■ **What the task requires**:
When you reach the line that contains "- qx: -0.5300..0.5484" in the data below, start reproducing lines exactly, and stop after the line that contains "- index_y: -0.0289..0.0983".

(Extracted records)
* * * * * * *

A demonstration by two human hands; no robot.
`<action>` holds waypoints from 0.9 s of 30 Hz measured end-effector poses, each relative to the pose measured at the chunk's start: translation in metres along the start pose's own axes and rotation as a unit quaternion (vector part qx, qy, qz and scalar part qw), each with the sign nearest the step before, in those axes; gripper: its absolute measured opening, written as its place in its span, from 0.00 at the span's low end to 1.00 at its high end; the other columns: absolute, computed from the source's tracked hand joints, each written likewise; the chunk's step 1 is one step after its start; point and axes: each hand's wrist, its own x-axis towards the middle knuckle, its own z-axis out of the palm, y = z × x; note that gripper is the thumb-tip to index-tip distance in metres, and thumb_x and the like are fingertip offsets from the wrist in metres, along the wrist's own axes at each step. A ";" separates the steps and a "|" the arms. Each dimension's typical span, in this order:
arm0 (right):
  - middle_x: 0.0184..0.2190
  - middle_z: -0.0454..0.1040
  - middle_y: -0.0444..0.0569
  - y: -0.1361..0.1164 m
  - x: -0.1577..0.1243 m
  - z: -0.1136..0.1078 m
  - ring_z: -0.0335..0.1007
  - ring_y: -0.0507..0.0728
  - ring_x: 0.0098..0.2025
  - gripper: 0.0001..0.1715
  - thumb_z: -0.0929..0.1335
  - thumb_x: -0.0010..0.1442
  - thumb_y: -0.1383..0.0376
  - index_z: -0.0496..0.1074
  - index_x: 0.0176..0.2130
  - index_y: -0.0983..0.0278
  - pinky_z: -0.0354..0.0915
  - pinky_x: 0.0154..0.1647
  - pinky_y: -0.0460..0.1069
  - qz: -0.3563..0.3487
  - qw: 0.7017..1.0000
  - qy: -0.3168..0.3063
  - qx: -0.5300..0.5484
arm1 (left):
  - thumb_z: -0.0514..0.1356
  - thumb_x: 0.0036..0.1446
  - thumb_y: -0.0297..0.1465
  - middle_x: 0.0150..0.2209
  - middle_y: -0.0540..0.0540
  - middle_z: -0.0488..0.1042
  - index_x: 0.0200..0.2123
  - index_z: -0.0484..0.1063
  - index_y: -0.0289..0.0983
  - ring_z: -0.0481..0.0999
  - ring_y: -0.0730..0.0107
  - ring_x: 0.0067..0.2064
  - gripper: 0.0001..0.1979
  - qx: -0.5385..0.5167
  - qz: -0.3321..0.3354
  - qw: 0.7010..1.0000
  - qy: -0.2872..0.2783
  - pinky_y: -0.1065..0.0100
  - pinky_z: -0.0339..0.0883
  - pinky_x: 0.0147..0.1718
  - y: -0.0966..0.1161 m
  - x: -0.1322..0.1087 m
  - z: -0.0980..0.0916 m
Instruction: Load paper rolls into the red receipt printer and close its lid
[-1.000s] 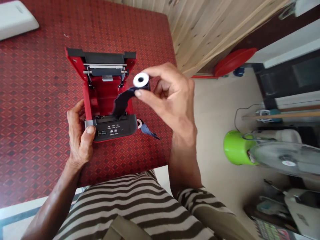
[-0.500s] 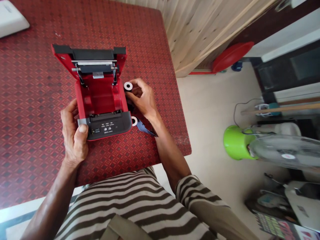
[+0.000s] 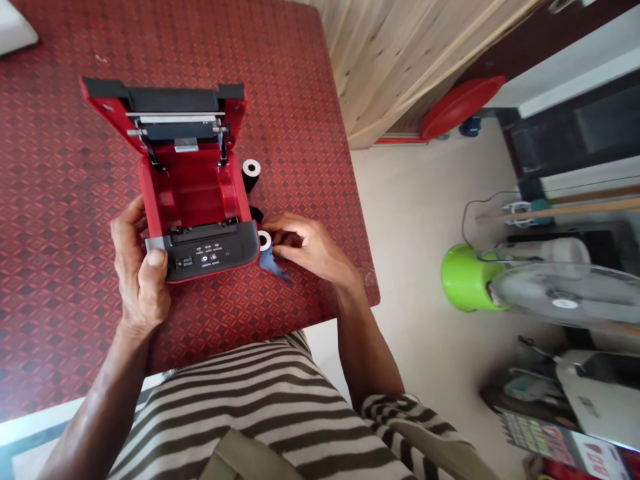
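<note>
A red and black printer (image 3: 200, 193) stands on the red patterned table with its lid raised and its red inner compartment showing. My left hand (image 3: 143, 267) grips its near left corner, thumb on top of the grey edge. Right of the printer, my right hand (image 3: 310, 247) has its fingers closed at a small roll (image 3: 265, 241) with a white end, a dark core and a blue strip trailing from it. Farther back, a black roll (image 3: 251, 175) with a white end stands upright beside the printer, touched by neither hand.
The patterned table (image 3: 300, 80) ends at the right, above a pale floor. A white object (image 3: 15, 30) lies at its far left corner. Beyond the table are a green bucket (image 3: 463, 277), a fan (image 3: 555, 297) and a red round object (image 3: 460, 107).
My right hand has let go of the black roll and moved nearer to me, to the roll with the blue strip. My left hand stays on the printer. The view has shifted slightly.
</note>
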 end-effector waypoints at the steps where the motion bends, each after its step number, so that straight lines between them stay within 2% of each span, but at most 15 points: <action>1: 0.46 0.79 0.47 -0.001 -0.001 0.003 0.74 0.52 0.38 0.19 0.71 0.58 0.73 0.78 0.50 0.61 0.70 0.42 0.50 -0.008 1.000 0.002 -0.002 | 0.51 0.60 0.58 0.58 0.40 0.73 0.66 0.66 0.39 0.72 0.46 0.59 0.40 0.003 -0.001 1.000 0.003 0.44 0.63 0.61 0.000 0.000 0.001; 3: 0.47 0.79 0.47 -0.001 0.002 0.011 0.74 0.53 0.40 0.19 0.73 0.59 0.71 0.77 0.50 0.59 0.69 0.45 0.51 -0.030 0.999 0.017 -0.015 | 0.50 0.60 0.58 0.57 0.40 0.73 0.66 0.66 0.39 0.72 0.46 0.58 0.41 0.008 -0.003 1.000 0.007 0.45 0.63 0.62 -0.001 -0.001 0.002; 6: 0.44 0.80 0.46 0.002 0.006 0.023 0.73 0.53 0.40 0.14 0.74 0.60 0.67 0.77 0.47 0.60 0.68 0.44 0.51 -0.053 0.997 0.042 -0.020 | 0.51 0.60 0.57 0.57 0.39 0.74 0.66 0.67 0.37 0.72 0.46 0.57 0.40 0.001 -0.008 1.000 0.017 0.45 0.63 0.61 0.000 -0.001 0.003; 8: 0.41 0.79 0.45 0.003 0.004 0.027 0.71 0.53 0.37 0.10 0.74 0.62 0.65 0.77 0.45 0.60 0.66 0.40 0.49 -0.052 0.997 0.057 -0.017 | 0.51 0.60 0.56 0.57 0.38 0.74 0.65 0.67 0.37 0.72 0.45 0.57 0.39 -0.003 -0.008 1.000 0.020 0.44 0.63 0.60 0.001 -0.001 0.003; 11: 0.37 0.77 0.43 -0.002 -0.011 0.020 0.67 0.51 0.32 0.12 0.75 0.62 0.61 0.77 0.46 0.60 0.62 0.31 0.47 -0.029 0.997 0.065 -0.013 | 0.51 0.60 0.56 0.58 0.39 0.73 0.66 0.66 0.38 0.72 0.45 0.57 0.39 0.004 -0.007 1.000 0.010 0.44 0.62 0.61 0.003 -0.001 0.002; 14: 0.37 0.75 0.43 -0.028 -0.030 0.001 0.64 0.51 0.28 0.19 0.75 0.63 0.57 0.76 0.52 0.59 0.62 0.28 0.48 -0.022 0.998 0.052 -0.034 | 0.50 0.62 0.55 0.57 0.38 0.73 0.67 0.65 0.37 0.72 0.47 0.56 0.38 0.004 -0.006 1.000 -0.006 0.44 0.63 0.61 0.003 -0.002 0.001; 15: 0.39 0.76 0.44 -0.040 -0.035 -0.007 0.67 0.52 0.31 0.22 0.74 0.64 0.57 0.74 0.55 0.58 0.64 0.30 0.49 -0.032 0.997 0.050 -0.050 | 0.50 0.62 0.55 0.56 0.38 0.73 0.67 0.65 0.37 0.72 0.47 0.55 0.38 0.003 -0.008 1.000 -0.007 0.44 0.63 0.61 0.003 -0.002 0.000; 17: 0.46 0.78 0.47 -0.068 -0.037 -0.018 0.74 0.56 0.43 0.24 0.73 0.66 0.58 0.71 0.60 0.57 0.70 0.44 0.52 -0.072 0.992 0.036 -0.095 | 0.50 0.62 0.54 0.54 0.39 0.73 0.66 0.65 0.38 0.72 0.49 0.54 0.37 0.003 -0.010 1.000 -0.005 0.44 0.63 0.61 0.003 -0.003 0.000; 20: 0.54 0.77 0.48 -0.104 -0.020 -0.021 0.73 0.59 0.54 0.24 0.72 0.67 0.62 0.69 0.60 0.56 0.69 0.58 0.57 -0.142 0.971 0.024 -0.191 | 0.50 0.63 0.54 0.54 0.38 0.73 0.66 0.65 0.36 0.72 0.50 0.54 0.37 0.011 -0.007 1.000 -0.008 0.46 0.65 0.59 0.005 -0.003 -0.002; 23: 0.54 0.76 0.49 -0.126 0.015 -0.006 0.72 0.61 0.56 0.19 0.70 0.68 0.67 0.69 0.57 0.59 0.68 0.60 0.58 -0.174 0.937 0.002 -0.302 | 0.49 0.65 0.54 0.59 0.35 0.71 0.67 0.64 0.35 0.71 0.50 0.57 0.37 0.029 0.005 0.999 -0.015 0.49 0.66 0.57 0.006 -0.002 -0.004; 27: 0.47 0.76 0.53 -0.132 0.059 0.023 0.70 0.63 0.54 0.13 0.63 0.71 0.71 0.70 0.52 0.66 0.69 0.58 0.58 -0.174 0.882 -0.048 -0.436 | 0.49 0.65 0.54 0.60 0.34 0.70 0.68 0.62 0.36 0.70 0.47 0.59 0.37 0.039 0.016 0.999 -0.027 0.45 0.63 0.58 0.006 -0.001 -0.007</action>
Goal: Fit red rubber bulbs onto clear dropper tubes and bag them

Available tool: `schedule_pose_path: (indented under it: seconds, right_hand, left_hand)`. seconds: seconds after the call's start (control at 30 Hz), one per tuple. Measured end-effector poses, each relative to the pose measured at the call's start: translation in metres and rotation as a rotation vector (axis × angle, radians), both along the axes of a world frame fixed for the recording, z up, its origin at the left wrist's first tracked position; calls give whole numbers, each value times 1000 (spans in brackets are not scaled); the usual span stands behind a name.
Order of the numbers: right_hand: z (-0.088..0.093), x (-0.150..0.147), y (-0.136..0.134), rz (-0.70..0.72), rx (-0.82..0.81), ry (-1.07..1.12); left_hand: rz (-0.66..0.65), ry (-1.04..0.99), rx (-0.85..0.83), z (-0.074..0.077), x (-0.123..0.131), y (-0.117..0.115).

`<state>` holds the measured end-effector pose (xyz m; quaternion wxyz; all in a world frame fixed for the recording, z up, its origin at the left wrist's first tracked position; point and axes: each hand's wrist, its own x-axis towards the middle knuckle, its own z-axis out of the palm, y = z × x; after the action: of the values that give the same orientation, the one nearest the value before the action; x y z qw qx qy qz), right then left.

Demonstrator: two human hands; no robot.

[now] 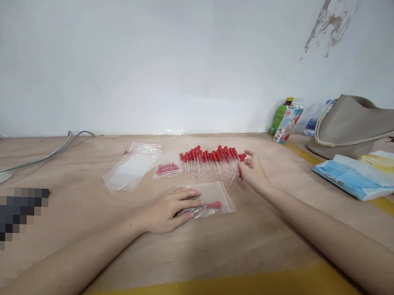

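My left hand [174, 209] lies with fingers spread on a clear zip bag [225, 203], which has a red-topped dropper [213, 204] in it. Behind the bag is a row of several red-topped clear droppers [212, 157]. At the row's right end my right hand [250, 169] pinches one dropper [234, 175], its clear tube pointing down. A filled bag with several red tops [167, 168] lies left of the row, beside a stack of flat clear bags [130, 168].
At the back right stand a green bottle [278, 118] and a carton-patterned bottle [286, 125]. A grey bag [344, 123] and a blue tissue pack [352, 178] are at the right. Grey cables [58, 152] cross the left side.
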<state>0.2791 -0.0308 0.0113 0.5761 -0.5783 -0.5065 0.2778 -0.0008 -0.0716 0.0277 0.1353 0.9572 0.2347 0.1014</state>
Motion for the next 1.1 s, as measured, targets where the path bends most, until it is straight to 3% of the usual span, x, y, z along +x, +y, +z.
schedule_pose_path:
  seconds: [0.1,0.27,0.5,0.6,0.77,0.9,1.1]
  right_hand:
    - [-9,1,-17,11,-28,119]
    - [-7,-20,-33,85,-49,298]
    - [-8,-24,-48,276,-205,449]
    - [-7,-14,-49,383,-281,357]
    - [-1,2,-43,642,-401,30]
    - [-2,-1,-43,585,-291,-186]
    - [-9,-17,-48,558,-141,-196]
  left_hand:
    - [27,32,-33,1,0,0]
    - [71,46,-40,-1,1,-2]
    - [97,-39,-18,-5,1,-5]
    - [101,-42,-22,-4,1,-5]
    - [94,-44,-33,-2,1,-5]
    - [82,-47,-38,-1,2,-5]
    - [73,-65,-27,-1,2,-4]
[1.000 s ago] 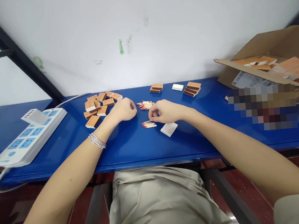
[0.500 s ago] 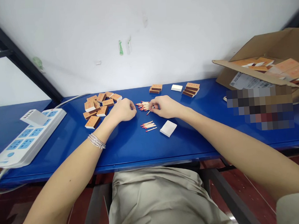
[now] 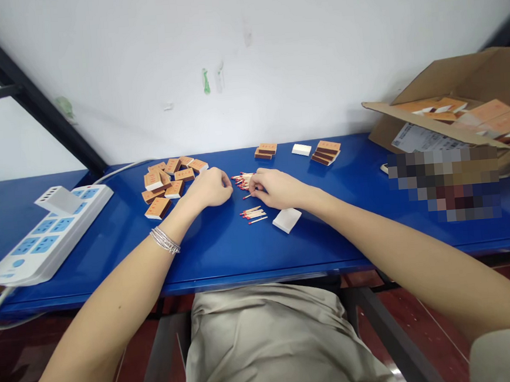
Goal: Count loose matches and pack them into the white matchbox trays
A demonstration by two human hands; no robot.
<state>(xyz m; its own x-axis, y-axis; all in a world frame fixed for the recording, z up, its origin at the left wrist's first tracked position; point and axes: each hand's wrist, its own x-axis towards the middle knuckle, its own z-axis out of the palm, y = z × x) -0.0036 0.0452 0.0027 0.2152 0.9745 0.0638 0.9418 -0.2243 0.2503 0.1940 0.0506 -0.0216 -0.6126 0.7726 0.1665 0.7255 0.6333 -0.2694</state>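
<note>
My right hand (image 3: 276, 188) pinches a single match (image 3: 246, 197), its red head pointing left, just below the match pile. The loose pile of red-headed matches (image 3: 242, 181) lies between my two hands, partly covered by my right fingers. My left hand (image 3: 214, 187) rests on the table just left of the pile, fingers curled closed; whether anything is inside them is hidden. Nearer to me, a small group of matches (image 3: 252, 213) lies in a rough row, heads to the left. A white matchbox tray (image 3: 287, 219) sits right of that group, below my right wrist.
Several orange-brown matchboxes (image 3: 174, 189) are heaped on the left. Two small matchbox stacks (image 3: 266, 150) (image 3: 326, 152) and a white tray (image 3: 301, 149) stand near the wall. A cardboard box (image 3: 462, 133) of matchboxes is at right, a power strip (image 3: 51, 236) at left.
My right hand has moved slightly left and toward me, carrying the pinched match to the front of the pile. My left hand has stayed in place.
</note>
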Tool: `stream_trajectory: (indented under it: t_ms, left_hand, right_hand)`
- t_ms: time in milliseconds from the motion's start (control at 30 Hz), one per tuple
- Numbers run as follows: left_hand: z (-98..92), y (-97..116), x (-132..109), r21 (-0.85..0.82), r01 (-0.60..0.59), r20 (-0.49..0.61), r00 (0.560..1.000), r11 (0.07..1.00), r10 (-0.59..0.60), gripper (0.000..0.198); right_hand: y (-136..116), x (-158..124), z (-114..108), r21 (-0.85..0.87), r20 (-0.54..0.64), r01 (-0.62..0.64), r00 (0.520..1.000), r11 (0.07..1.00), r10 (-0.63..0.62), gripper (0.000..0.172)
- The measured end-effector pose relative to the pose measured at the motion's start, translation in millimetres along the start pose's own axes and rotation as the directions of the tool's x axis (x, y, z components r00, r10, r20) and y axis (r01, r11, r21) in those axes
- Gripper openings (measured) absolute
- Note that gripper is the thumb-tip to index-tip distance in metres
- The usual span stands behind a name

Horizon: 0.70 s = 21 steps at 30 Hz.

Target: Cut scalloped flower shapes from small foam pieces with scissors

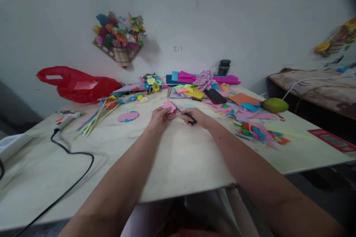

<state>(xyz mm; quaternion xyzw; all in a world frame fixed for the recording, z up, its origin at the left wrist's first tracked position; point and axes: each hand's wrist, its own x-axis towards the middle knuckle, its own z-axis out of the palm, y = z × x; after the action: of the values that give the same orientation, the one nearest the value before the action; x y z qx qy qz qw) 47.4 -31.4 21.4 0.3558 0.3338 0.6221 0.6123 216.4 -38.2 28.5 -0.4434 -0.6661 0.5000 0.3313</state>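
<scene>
Near the middle of the table, my left hand [161, 115] pinches a small pink paper flower [168, 106] with a scalloped edge. My right hand [196, 116] is closed round the black handles of a pair of scissors [191, 119]. The blades point up and left and reach the right side of the pink piece; whether they are parted I cannot tell. To the left of my hands lies a pink scalloped disc [128, 116], with blue scalloped pieces showing under its edge.
A hot glue gun [66, 119] with a trailing black cord lies left, near thin sticks [96, 120] and a red plastic bag [80, 87]. Colored scraps [258, 131], a dark phone [215, 96] and a green fruit [275, 105] lie right. Paper sheets [191, 78] are stacked behind.
</scene>
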Motion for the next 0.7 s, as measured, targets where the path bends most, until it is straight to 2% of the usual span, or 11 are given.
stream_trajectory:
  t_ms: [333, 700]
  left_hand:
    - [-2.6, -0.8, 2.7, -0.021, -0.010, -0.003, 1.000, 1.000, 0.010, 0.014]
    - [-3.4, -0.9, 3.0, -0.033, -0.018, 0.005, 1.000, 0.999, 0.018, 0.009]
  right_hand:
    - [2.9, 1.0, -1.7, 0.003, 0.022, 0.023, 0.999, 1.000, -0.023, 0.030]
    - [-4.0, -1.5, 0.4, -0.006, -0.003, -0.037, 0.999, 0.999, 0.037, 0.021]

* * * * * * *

■ **Exercise answer**:
  - qx: -0.5300..0.5484
arm1 (left):
  - thumb_z: -0.0514..0.1356
  - thumb_x: 0.0036..0.1446
  - thumb_y: -0.0297..0.1465
  - middle_x: 0.0150..0.2209
  - middle_y: -0.0540..0.0540
  - middle_z: -0.0488..0.1042
  - index_x: 0.0200..0.2123
  - index_z: -0.0484..0.1063
  - index_y: -0.0289..0.0983

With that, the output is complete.